**Source data**
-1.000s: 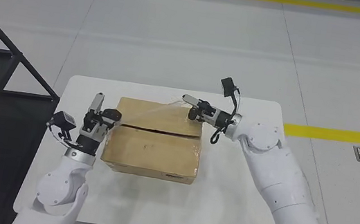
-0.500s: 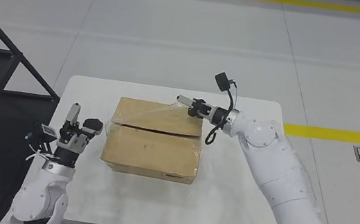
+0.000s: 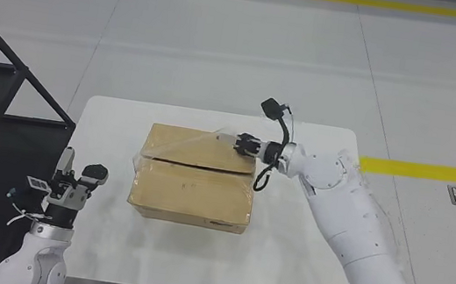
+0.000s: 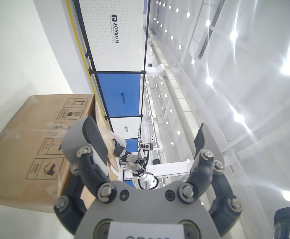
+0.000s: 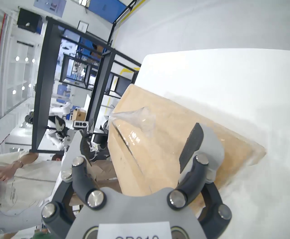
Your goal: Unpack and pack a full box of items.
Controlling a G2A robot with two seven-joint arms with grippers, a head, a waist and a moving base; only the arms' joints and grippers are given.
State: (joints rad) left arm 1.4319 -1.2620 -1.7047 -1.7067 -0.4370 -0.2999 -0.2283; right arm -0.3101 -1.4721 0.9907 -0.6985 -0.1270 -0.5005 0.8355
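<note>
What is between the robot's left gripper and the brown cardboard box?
Only bare white table, seen in the top view. The open left gripper sits apart from the brown cardboard box.

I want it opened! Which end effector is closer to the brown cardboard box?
Right. The right end effector is over the brown cardboard box, at its far edge; the left end effector is apart beside it.

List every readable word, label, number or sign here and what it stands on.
On the cardboard box, side face: handling pictograms, one a pair of upward arrows; no words legible.
On the white wall panel: dark brand lettering, not quoted here.
On the blue panel: a white logo, too small to read.
On the left gripper and right gripper: labels cut off at the picture edge.
</note>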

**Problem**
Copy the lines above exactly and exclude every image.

**Response**
-1.000s: 
-0.500s: 
+0.000s: 
+0.000s: 
+0.000s: 
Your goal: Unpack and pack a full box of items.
Controlling a G2A robot with two seven-joint arms with grippers, a head, a waist and a moving base; only the arms' joints and grippers are given.
State: (joints rad) left arm 1.4319 -1.2620 -1.7047 -1.7067 -0.4370 -0.2999 -0.2283; right arm -0.3101 -1.4721 0.9907 -0.6985 -0.1270 -0.5005 0.8355
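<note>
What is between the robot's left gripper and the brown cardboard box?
Only bare white table, seen in the top view. The open left gripper sits apart from the brown cardboard box.

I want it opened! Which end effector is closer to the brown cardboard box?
Right. The right end effector is over the brown cardboard box, at its far edge; the left end effector is apart beside it.

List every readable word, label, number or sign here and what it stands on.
On the cardboard box, side face: handling pictograms, one a pair of upward arrows; no words legible.
On the white wall panel: dark brand lettering, not quoted here.
On the blue panel: a white logo, too small to read.
On the left gripper and right gripper: labels cut off at the picture edge.
</note>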

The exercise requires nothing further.